DESCRIPTION OF THE TASK: Word for word, repeat every entry that appears below.

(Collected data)

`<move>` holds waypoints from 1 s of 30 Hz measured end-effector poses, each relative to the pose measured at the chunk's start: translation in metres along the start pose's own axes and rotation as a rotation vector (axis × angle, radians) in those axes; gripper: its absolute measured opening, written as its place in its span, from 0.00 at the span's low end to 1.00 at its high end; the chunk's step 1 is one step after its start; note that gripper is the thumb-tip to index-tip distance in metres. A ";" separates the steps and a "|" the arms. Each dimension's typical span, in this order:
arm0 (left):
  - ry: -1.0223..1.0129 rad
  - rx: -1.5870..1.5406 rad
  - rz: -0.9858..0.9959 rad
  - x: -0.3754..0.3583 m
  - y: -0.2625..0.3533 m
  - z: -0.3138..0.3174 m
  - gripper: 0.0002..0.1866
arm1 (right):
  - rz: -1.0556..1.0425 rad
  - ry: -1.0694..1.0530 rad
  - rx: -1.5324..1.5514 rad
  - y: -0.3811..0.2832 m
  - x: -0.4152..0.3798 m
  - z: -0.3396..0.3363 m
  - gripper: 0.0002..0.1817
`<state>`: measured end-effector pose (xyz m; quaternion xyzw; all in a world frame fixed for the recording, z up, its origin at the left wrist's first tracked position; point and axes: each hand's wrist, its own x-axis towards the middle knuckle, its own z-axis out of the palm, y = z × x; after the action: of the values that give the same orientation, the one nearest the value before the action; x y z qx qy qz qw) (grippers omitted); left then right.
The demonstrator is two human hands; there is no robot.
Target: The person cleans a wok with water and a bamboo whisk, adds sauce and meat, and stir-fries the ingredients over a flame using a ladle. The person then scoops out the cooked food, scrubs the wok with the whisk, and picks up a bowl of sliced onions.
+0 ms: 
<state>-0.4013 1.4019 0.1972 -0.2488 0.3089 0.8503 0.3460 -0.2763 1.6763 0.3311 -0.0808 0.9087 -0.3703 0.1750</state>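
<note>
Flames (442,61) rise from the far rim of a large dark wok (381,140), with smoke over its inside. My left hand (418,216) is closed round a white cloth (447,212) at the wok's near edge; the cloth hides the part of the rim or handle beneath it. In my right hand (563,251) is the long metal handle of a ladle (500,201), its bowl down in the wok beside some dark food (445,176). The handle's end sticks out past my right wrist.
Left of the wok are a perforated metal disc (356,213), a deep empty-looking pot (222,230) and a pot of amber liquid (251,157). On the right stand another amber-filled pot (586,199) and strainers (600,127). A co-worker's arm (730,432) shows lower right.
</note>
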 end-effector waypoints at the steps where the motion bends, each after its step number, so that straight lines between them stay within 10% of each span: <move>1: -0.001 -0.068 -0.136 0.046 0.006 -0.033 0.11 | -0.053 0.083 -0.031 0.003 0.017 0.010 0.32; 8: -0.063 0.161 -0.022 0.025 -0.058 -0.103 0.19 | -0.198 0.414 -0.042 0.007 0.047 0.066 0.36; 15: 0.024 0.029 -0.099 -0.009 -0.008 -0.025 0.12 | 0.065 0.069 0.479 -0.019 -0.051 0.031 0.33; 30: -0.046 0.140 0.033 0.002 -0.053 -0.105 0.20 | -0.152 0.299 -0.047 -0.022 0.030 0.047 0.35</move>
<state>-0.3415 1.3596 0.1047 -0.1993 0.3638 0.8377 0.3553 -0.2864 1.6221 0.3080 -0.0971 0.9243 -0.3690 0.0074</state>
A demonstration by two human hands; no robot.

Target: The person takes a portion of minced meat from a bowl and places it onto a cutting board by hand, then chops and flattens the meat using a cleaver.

EXERCISE RESPONSE:
`<move>` holds waypoints from 1 s of 30 Hz measured end-effector poses, each relative to the pose measured at the chunk's start: translation in metres along the start pose's own axes and rotation as a rotation vector (axis × angle, radians) in those axes; gripper: its absolute measured opening, written as its place in its span, from 0.00 at the span's low end to 1.00 at its high end; the chunk's step 1 is one step after its start; note that gripper is the thumb-tip to index-tip distance in metres. A ";" separates the steps and a "|" the arms. Each dimension's typical span, in this order:
arm0 (left):
  - ry: -1.0223..1.0129 rad
  - rx: -1.5870..1.5406 rad
  - rz: -0.9858..0.9959 rad
  - x: -0.3754..0.3583 m
  - y: -0.2625..0.3533 m
  - z: -0.3138..0.3174 m
  - gripper: 0.0002..0.1866
arm1 (right):
  - rz: -1.0556..1.0425 rad
  - ry: -1.0694..1.0530 rad
  - rx: -1.5324..1.5514 rad
  - y: -0.3811..0.2832 m
  - x: -0.4152..0.3798 m
  - z: -0.3396..0.3363 m
  - gripper: 0.0002..0.1817
`<state>`: measured end-effector pose (xyz m; quaternion xyzw; all in a world frame fixed for the recording, z up, its origin at the left wrist's first tracked position; point and axes: each hand's wrist, its own x-axis towards the middle knuckle, its own z-axis out of the palm, y = z × x; after the action: of the values that give the same orientation, the one nearest the value before the action; x y z qx qy qz qw) (grippers omitted); left then right.
The demonstrator is two human hands; there is no robot.
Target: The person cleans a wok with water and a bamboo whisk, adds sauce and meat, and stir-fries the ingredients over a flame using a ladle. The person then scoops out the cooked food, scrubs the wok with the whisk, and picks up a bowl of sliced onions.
+0 ms: 
<state>-0.4013 1.4019 0.1972 -0.2488 0.3089 0.8503 0.3460 -0.2763 1.6763 0.3311 -0.0808 0.9087 -0.3703 0.1750</state>
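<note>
Flames (442,61) rise from the far rim of a large dark wok (381,140), with smoke over its inside. My left hand (418,216) is closed round a white cloth (447,212) at the wok's near edge; the cloth hides the part of the rim or handle beneath it. In my right hand (563,251) is the long metal handle of a ladle (500,201), its bowl down in the wok beside some dark food (445,176). The handle's end sticks out past my right wrist.
Left of the wok are a perforated metal disc (356,213), a deep empty-looking pot (222,230) and a pot of amber liquid (251,157). On the right stand another amber-filled pot (586,199) and strainers (600,127). A co-worker's arm (730,432) shows lower right.
</note>
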 end-effector waypoints at the steps where the motion bends, each after its step number, so that straight lines between them stay within 10% of each span: <move>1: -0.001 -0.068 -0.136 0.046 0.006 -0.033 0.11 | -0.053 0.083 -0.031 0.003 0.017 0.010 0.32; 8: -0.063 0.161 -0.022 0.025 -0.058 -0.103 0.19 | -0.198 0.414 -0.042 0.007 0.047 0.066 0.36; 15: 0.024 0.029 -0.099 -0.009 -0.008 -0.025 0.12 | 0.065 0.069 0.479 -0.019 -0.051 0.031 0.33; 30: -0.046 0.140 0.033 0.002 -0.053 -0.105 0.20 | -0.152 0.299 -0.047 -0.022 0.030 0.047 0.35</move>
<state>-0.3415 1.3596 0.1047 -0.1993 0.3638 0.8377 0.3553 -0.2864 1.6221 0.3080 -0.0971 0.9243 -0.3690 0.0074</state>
A demonstration by two human hands; no robot.

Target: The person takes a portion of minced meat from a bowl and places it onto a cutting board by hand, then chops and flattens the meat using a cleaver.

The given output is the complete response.